Karena sebagian besar penelitian dilakukan pada populasi yang lebih homogen secara genetik, asosiasi yang ditemukan ini harus dikonfirmasikan pada populasi campuran bila memungkinkan, karena populasi ini dapat menghadirkan beberapa faktor yang menantang untuk asosiasi yang sudah mapan, seperti stratifikasi populasi.
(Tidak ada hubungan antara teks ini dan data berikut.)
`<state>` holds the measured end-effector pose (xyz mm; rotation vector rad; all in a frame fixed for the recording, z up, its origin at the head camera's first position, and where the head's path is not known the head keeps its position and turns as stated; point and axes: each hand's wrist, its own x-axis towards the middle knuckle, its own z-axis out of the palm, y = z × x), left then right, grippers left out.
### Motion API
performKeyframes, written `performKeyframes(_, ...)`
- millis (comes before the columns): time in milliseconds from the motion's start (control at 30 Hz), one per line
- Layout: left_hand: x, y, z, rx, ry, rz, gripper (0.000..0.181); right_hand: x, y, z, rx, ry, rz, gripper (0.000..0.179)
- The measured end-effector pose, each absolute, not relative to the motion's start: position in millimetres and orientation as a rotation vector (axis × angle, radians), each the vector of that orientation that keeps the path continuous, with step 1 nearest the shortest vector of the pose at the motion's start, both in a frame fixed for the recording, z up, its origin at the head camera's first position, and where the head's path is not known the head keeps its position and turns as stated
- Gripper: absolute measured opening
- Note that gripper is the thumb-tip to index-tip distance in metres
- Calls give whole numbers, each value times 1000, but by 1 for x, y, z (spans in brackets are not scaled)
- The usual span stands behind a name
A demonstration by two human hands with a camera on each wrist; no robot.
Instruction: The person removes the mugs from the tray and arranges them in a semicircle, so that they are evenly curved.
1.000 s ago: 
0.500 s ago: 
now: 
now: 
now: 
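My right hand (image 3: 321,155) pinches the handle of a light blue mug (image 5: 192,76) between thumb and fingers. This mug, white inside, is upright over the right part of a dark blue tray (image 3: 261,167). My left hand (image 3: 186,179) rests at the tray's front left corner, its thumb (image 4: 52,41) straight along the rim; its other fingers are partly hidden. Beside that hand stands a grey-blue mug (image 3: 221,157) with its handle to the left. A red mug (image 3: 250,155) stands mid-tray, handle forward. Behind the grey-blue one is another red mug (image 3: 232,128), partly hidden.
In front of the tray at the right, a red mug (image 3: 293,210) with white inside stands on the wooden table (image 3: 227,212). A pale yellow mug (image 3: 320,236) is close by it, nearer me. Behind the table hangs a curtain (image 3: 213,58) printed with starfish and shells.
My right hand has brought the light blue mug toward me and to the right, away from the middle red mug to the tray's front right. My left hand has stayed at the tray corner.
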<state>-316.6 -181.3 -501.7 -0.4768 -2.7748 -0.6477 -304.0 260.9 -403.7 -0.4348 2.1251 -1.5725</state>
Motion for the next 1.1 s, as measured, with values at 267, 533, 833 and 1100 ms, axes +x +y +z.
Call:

Ketika studi asosiasi dilakukan di beberapa populasi, adalah mungkin untuk menjelaskan persamaan dan perbedaan dalam struktur genetik, membatasi daerah kandidat untuk identifikasi varian baru.65 Jadi, setiap sejarah evolusi populasi (misalnya, rekombinasi, mutasi, dan penyimpangan) dapat mempengaruhi traceability (ketertelusuran) varian, mendukung deteksi dalam satu populasi daripada yang lain, yang menegaskan pentingnya studi asosiasi gabungan dalam populasi campuran dan homogen.66
Kesimpulan
Dengan semua penelitian yang dilakukan dalam fenotip genetik yang disajikan di sini, dapat dinyatakan bahwa kita semakin dekat dalam memperoleh satu set penanda genetik yang secara akurat memprediksi sebagian besar EVC manusia untuk penggunaan forensik, serta "komposit wajah DNA" yang lengkap sudah terlihat untuk pemeriksaan forensik rutin. Penelitian masih perlu dilakukan untuk mengkonfirmasi data yang diperoleh dalam populasi global yang beragam dan memeriksa apakah tidak ada asosiasi yang ditemukan karena nenek moyang atau latar belakang populasi lainnya selain untuk menemukan asosiasi baru dari karakteristik fisik. Namun, terlepas dari berbagai masalah etika dan hukum yang masih meliputi subjek ini, akurasi statistik yang tinggi dari sebagian besar studi ini membuatnya layak untuk penggunaan praktis dalam pemeriksaan forensik rutin.